→ **WORK TASK**
Wherever the string "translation" turns up in the data, copy the whole line.

→ **SUPPLIED INFORMATION**
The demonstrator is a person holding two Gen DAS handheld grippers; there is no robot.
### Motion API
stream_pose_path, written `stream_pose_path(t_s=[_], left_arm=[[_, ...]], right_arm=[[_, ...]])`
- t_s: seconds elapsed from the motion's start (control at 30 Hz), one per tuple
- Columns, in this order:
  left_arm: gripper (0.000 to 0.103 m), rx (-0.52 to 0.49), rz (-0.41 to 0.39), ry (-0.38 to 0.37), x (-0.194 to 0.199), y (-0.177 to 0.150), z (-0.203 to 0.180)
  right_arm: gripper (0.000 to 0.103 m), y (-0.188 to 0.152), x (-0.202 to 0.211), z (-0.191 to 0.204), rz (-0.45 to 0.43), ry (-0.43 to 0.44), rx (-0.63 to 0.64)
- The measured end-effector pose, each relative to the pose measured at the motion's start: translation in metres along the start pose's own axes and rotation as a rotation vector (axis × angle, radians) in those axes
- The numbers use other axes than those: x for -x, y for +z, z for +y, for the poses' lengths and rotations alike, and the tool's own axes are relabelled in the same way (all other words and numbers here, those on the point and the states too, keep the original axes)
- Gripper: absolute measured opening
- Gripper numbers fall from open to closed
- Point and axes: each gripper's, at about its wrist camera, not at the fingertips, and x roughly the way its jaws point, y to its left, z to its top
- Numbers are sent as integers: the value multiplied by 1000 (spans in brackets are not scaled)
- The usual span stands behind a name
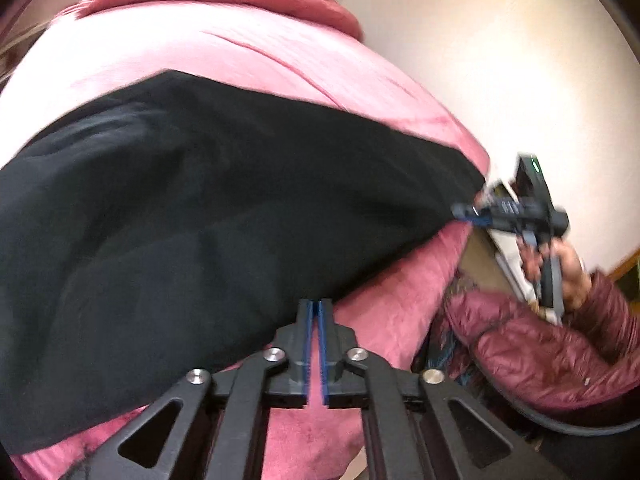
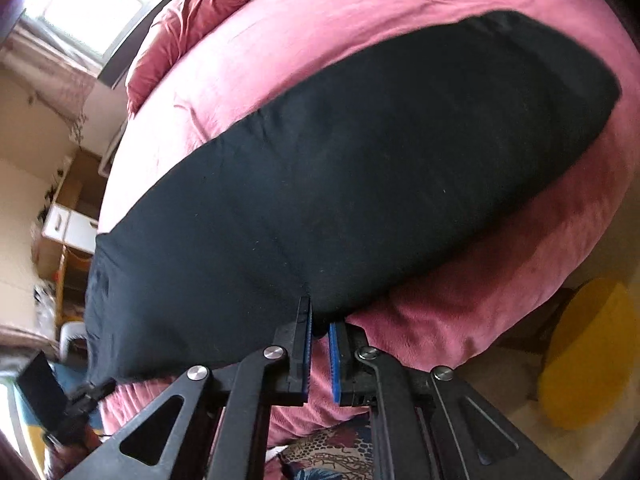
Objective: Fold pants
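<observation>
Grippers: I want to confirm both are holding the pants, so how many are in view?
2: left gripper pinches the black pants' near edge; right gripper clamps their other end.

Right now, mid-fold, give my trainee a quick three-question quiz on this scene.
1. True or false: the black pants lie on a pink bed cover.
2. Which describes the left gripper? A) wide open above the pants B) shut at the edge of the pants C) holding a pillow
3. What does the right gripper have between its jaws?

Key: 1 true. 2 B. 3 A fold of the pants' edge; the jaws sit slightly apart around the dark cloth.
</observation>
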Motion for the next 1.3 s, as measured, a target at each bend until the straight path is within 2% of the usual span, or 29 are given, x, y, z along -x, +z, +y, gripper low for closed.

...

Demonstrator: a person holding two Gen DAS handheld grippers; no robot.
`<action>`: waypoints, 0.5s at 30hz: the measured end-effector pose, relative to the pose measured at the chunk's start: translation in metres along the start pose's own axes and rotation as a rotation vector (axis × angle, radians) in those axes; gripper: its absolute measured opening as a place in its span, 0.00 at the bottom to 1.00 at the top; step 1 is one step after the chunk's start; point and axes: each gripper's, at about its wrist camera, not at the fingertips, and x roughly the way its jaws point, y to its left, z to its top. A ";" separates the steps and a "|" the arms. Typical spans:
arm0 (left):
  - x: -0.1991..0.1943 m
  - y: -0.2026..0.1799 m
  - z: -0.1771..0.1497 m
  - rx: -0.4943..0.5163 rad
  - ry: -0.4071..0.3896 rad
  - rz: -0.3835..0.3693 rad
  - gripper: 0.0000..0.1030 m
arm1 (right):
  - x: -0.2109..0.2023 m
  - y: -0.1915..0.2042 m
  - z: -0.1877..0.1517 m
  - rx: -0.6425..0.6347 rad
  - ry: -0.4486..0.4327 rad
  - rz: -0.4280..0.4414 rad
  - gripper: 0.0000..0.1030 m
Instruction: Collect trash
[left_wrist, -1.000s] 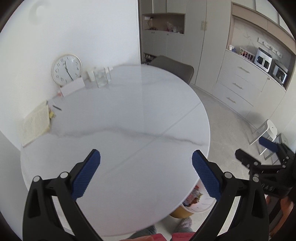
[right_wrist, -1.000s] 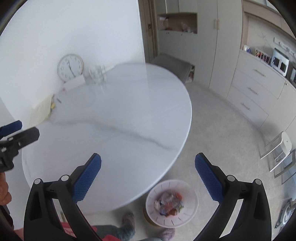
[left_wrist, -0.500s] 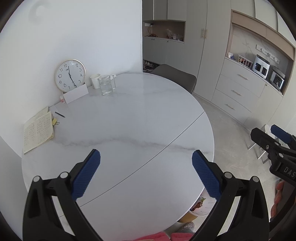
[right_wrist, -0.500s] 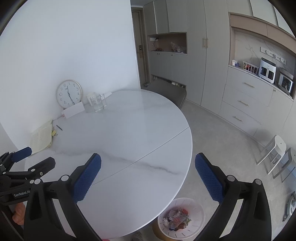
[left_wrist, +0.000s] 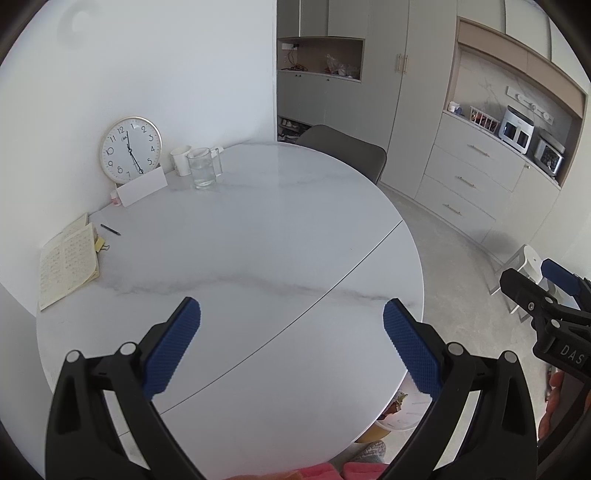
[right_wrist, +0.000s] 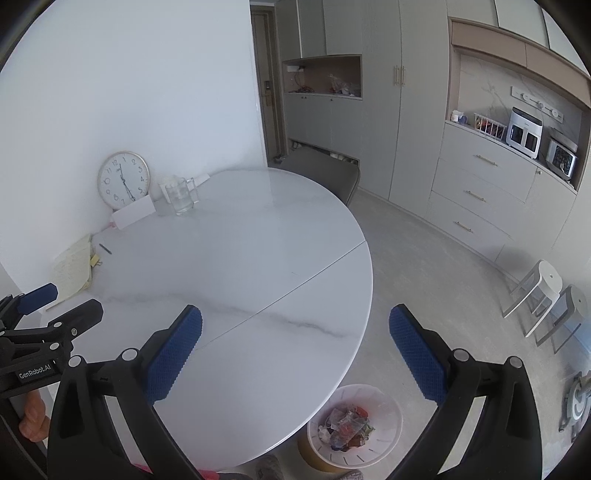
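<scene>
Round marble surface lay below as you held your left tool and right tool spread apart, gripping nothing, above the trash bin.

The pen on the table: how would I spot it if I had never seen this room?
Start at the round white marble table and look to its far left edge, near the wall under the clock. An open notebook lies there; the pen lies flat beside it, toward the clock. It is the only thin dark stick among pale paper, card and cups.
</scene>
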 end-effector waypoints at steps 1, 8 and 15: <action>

→ **PROBLEM SOLUTION**
- The measured end-effector pose, each relative to the pose measured at the motion's start: translation in metres along the start pose's own axes and rotation as a rotation vector (axis × angle, radians) in those axes
`<action>`: waypoints, 0.5s at 30hz: the measured end-effector pose, relative to the pose measured at the chunk's start: translation in metres along the start pose's own axes and rotation as a rotation vector (axis × angle, radians) in those axes; gripper: its absolute measured opening as a place in its span, 0.00 at the bottom to 1.00 at the top; step 1 is one step after the chunk's start; point and axes: each gripper's, at about its wrist camera, not at the fingertips, and x roughly the way its jaws point, y to its left, z to its top. A ";" separates the steps and a "|" the arms. Typical spans:

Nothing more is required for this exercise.